2000年にミュージカル「エリザベート」の皇太子ルドルフ役でデビュー以来、高い歌唱力と存在感で数々のミュージカルや舞台に出演してきた井上芳雄。8月14日からは、12年の初演以来、ジャーヴィス・ペンドルトンを演じ続けてきた「ダディ・ロング・レッグズ」が開幕。さらに、9月16日〜19日には橋爪功が演出する「リーディングプロジェクト」への出演も控えている。井上に、それぞれの作品への意気込みやミュージカルに出演することへの思いを聞いた。
-再演を重ねている「ダディ・ロング・レッグズ」が、今年はジルーシャ役に上白石萌音さんを迎えて上演されます。長きにわたってジャーヴィス・ペンドルトンを演じていることもあり、思い入れの深い作品なのでは?
そうですね。ジャーヴィスとジルーシャの2人しか登場しない作品ですが、初演からずっと坂本真綾さんとやらせていただいてきました。今回は、真綾さんがお休みなので、代わりに萌音ちゃんが出演してくれます。僕自身、この作品を上演できるのはとてもうれしいことですし、今回は新しく萌音ちゃんとも一緒にやらせていただけるというすてきな機会になるのかなと思います。
-ジャーヴィスという役を初演から演じ続けてきて、役柄への思いに変化はありましたか。
最初からあまり演じているという意識が強かったわけではないので、変化というのはあまり感じていませんね。(作・演出の)ジョン・ケアードさんが演出してくれるままに演じていたらこうなったという感じですが、自分に近いキャラクターなのかもしれません。彼がジルーシャに出会って変わっていったように、僕も人に影響されて変わりたいと常に思っていますし、実際に妻と出会って人生が変わったとも思います。
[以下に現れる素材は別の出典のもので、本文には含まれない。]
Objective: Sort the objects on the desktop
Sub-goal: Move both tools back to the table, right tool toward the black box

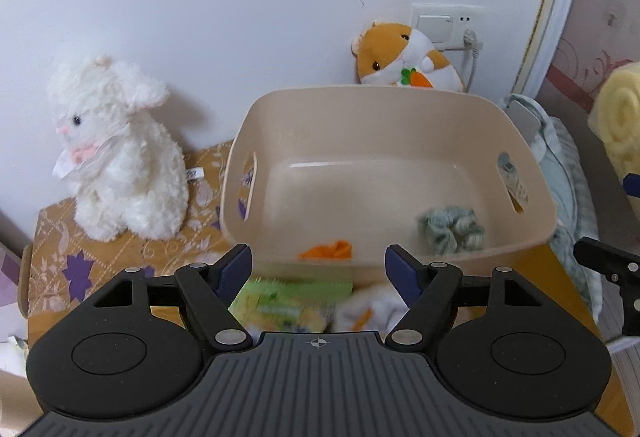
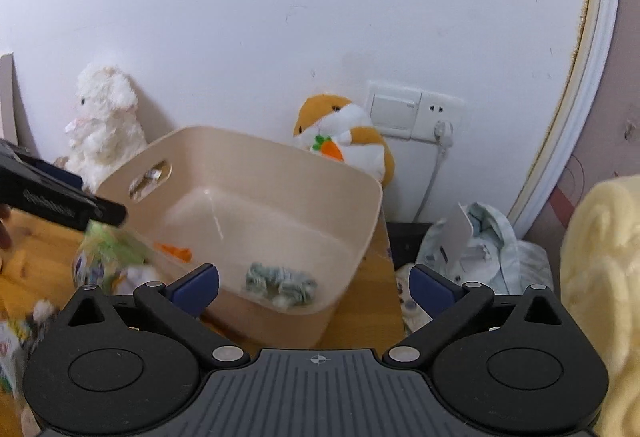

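A beige plastic bin (image 1: 360, 125) stands on the wooden desk; it also shows in the right wrist view (image 2: 304, 173). Inside lie a grey-green scrunchie (image 1: 452, 229) (image 2: 280, 285) and a small orange item (image 1: 328, 249) (image 2: 174, 251). In front of the bin lie a green packet (image 1: 288, 301) (image 2: 110, 249) and a small white plush with orange (image 1: 372, 311), both blurred. My left gripper (image 1: 318, 273) is open and empty above the packet. My right gripper (image 2: 314, 289) is open and empty over the bin's near right corner.
A white plush rabbit (image 1: 116, 157) sits on a patterned cloth at the left. A hamster plush (image 1: 404, 57) leans on the wall behind the bin, next to a wall socket (image 1: 444, 25). Pale clothing (image 2: 480, 245) and a yellow blanket (image 2: 600, 277) lie at the right.
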Demonstrator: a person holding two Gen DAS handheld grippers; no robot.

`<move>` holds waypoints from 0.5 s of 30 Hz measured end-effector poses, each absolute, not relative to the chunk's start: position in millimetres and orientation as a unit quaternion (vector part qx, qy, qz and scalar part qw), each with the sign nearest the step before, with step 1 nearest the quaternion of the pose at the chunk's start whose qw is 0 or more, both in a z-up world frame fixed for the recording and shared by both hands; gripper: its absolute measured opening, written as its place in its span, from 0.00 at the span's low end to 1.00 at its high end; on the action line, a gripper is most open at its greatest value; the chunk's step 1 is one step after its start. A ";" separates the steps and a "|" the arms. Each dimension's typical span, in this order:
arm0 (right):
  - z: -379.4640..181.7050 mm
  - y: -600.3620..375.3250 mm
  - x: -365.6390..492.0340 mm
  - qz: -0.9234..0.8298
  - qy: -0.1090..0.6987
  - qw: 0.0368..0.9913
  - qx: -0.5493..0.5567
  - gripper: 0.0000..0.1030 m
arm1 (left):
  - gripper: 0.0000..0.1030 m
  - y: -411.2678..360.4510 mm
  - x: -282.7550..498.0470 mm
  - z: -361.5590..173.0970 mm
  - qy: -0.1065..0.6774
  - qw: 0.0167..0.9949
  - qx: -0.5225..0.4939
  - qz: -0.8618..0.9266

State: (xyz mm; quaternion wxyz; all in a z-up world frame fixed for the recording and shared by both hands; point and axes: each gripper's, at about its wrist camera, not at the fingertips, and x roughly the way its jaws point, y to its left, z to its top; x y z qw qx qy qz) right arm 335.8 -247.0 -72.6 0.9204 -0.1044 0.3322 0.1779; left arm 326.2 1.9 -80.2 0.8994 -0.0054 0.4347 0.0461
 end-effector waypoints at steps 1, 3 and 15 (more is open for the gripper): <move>-75.1 -249.7 330.5 0.178 0.336 0.919 -0.107 1.00 | 0.73 4.8 320.1 -79.7 0.436 0.899 -0.004 0.044; -80.5 -253.8 320.8 0.176 0.343 0.916 -0.115 1.00 | 0.73 10.9 306.1 -79.2 0.438 0.898 0.007 0.043; -124.9 -266.8 264.4 0.175 0.397 0.891 -0.132 1.00 | 0.75 47.4 235.7 -93.6 0.484 0.874 0.037 0.015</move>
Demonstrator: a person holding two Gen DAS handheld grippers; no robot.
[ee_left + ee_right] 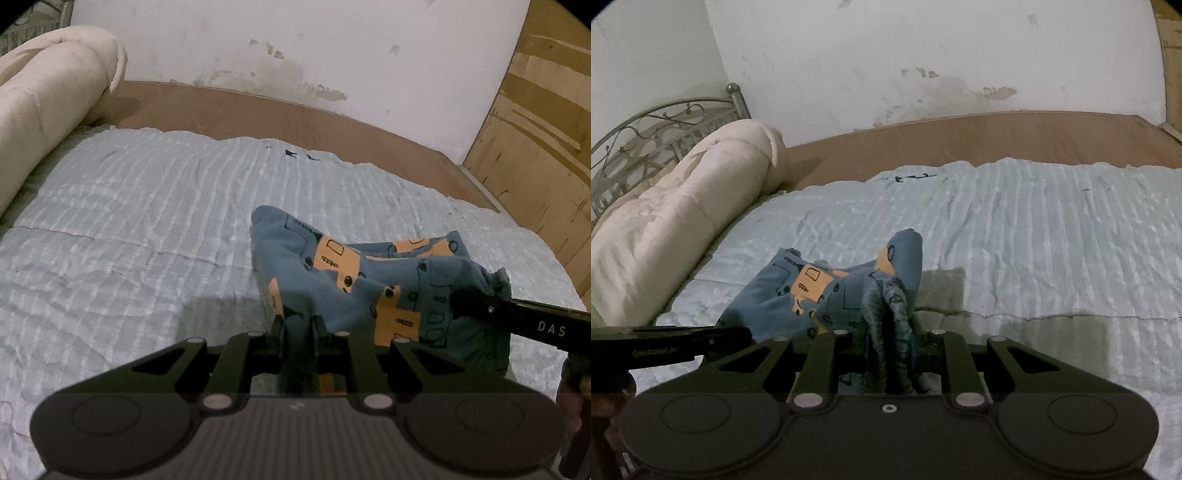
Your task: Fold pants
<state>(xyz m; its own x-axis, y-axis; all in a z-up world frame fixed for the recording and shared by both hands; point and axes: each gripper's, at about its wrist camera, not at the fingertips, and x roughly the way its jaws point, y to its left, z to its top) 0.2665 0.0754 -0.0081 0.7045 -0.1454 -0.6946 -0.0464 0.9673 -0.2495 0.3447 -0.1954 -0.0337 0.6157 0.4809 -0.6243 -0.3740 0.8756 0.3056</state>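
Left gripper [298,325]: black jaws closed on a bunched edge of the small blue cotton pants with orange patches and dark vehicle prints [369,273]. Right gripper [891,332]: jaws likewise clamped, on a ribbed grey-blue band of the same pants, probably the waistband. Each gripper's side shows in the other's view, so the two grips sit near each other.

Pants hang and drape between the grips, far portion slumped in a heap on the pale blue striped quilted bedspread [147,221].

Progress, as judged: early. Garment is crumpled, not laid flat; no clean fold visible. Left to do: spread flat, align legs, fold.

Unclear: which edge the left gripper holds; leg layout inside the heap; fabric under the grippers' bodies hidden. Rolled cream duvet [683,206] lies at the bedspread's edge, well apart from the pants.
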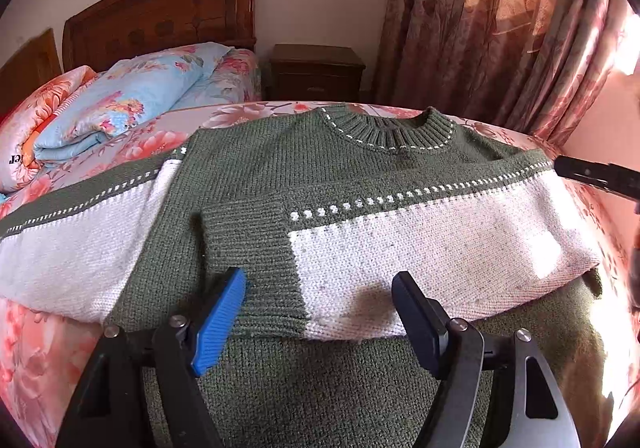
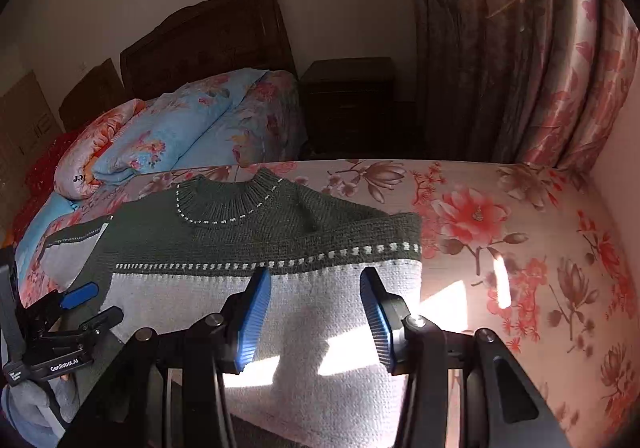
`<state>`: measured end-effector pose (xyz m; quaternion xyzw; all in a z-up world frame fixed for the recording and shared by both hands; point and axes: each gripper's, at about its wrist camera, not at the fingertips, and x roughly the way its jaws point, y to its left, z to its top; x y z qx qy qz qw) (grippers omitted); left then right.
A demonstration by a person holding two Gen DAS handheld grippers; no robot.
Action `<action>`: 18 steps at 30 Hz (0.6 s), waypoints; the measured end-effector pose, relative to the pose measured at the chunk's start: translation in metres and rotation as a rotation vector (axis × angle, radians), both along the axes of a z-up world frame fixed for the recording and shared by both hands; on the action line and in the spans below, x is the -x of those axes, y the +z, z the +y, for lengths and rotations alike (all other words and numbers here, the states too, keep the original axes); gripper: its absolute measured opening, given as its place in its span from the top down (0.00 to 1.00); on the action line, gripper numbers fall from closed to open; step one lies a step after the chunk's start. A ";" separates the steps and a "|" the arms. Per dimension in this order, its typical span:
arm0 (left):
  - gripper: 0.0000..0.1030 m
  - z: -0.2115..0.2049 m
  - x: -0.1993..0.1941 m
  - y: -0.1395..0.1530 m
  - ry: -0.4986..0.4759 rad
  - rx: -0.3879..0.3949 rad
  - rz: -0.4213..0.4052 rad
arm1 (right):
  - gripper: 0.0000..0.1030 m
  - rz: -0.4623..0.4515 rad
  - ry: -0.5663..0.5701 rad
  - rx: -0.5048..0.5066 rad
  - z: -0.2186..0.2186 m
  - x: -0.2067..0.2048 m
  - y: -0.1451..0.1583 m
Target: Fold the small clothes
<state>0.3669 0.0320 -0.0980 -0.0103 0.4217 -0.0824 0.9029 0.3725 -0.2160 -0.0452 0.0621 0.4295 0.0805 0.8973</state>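
Observation:
A green and white knit sweater [image 1: 360, 175] lies front up on the floral bed sheet [image 2: 500, 248], collar towards the far edge. One sleeve [image 1: 420, 256] is folded across the chest, with its green cuff [image 1: 252, 248] near the middle. The other sleeve [image 1: 72, 248] stretches out to the left. My left gripper [image 1: 320, 288] hovers open just above the folded cuff, with nothing between its fingers. My right gripper [image 2: 315, 280] stands open over the white band of the folded sleeve [image 2: 192, 300], holding nothing. The left gripper [image 2: 96, 306] also shows at the left of the right wrist view.
Folded floral quilts [image 1: 120, 95] are piled at the far left by a wooden headboard [image 1: 168, 11]. A dark nightstand [image 1: 316, 71] and a flowered curtain [image 1: 500, 27] stand beyond the bed's far edge. Bare sheet lies to the right of the sweater.

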 end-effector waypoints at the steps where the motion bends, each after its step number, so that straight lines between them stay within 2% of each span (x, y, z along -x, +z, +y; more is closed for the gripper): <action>1: 0.00 -0.002 0.001 0.001 -0.001 -0.005 0.000 | 0.54 0.033 0.005 0.001 0.002 -0.013 -0.008; 3: 0.00 -0.004 0.000 0.001 -0.009 -0.015 0.001 | 0.55 0.112 -0.043 0.087 0.001 -0.032 -0.030; 4: 0.00 -0.006 0.001 0.001 -0.013 -0.019 0.001 | 0.56 0.090 -0.067 0.093 -0.004 -0.033 -0.034; 6: 0.00 -0.006 0.002 0.001 -0.021 -0.016 0.003 | 0.56 0.076 -0.086 0.019 -0.013 -0.031 -0.033; 9: 0.00 -0.006 0.001 0.001 -0.025 -0.005 0.004 | 0.56 0.077 -0.102 0.036 -0.005 -0.017 -0.020; 11: 0.00 -0.006 0.001 0.001 -0.026 0.001 0.003 | 0.56 0.025 -0.046 0.034 0.012 0.002 -0.007; 13: 0.00 -0.006 0.001 0.001 -0.025 0.002 0.002 | 0.56 0.006 0.005 0.078 0.030 0.022 -0.007; 16: 0.00 -0.007 0.001 0.001 -0.026 -0.004 0.003 | 0.56 0.080 0.042 0.175 0.050 0.028 -0.033; 18: 0.00 -0.007 0.002 0.001 -0.027 -0.004 0.003 | 0.54 0.012 0.046 0.202 0.051 0.034 -0.041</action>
人と出会うことで刺激を受けて人生が変わるというのは、人生の醍醐味(だいごみ)だと思うので。この作品では、彼がそうして変わっていく姿が感動的に描かれていると思います。
-ジルーシャを演じる上白石さんとは、ミュージカル「ナイツ・テイル-騎士物語-」でも共演しています。今回の共演で期待していることは?
(上白石は)この役にぴったりだと思います。萌音ちゃんは、この作品をずっと好きでいてくれ、忙しい中でも今回やりたいと言ってくれました。萌音ちゃんと一緒に演じることで皆さんの想像を超える、素晴らしい作品を作れたらと思いますし、きっと新鮮な、ビビットなメッセージが伝えられるんじゃないかなと思います。
-そして、橋爪功さんが演出する「リーディングプロジェクト」への出演も決まっています。井上さんは、第二幕の「船を待つ」に出演しますが、これはどんな作品ですか。
橋爪さんがご自分も出演なさって、企画もされる初めての朗読劇です。きっと今後も続いていく企画だと思いますが、その最初の公演に呼んでいただきました。「船を待つ」は、以前ラジオドラマで橋爪さんが、渡辺いっけいさんとやられた2人芝居で、僕は、そのとき、橋爪さんが演じた役をやらせていただきます。素晴らしい脚本なので、橋爪さんと生きたやりとりができたらと思います。刺激的なリーディングになること間違いなしです。
-井上さんは、こうした朗読劇やストレートプレーにはどんな思いで臨んでいますか。
もともとミュージカルがやりたくてこの世界に入ったので、こうしたお芝居だけの作品の方が僕にとっては難しいんです。僕はまだまだお芝居が分からない。それは永遠に分からないものかもしれないけれども、それでも一つでも多く経験を積みたいという思いで出演しているところはあります。今回は、橋爪さんとご一緒させていただくことで多くのことを学ばせていただけると思っています。
-最近では、テレビ番組のMCも務め、幅広い活動をされていますね。
舞台俳優というのが基本だと思っていますが、その上で、演劇のことを知ってもらいたいという思いが根本にあって、頂いたお仕事に可能な限り挑戦しています。MCもチャンスを頂いたので、飛び込んでみたという感じです。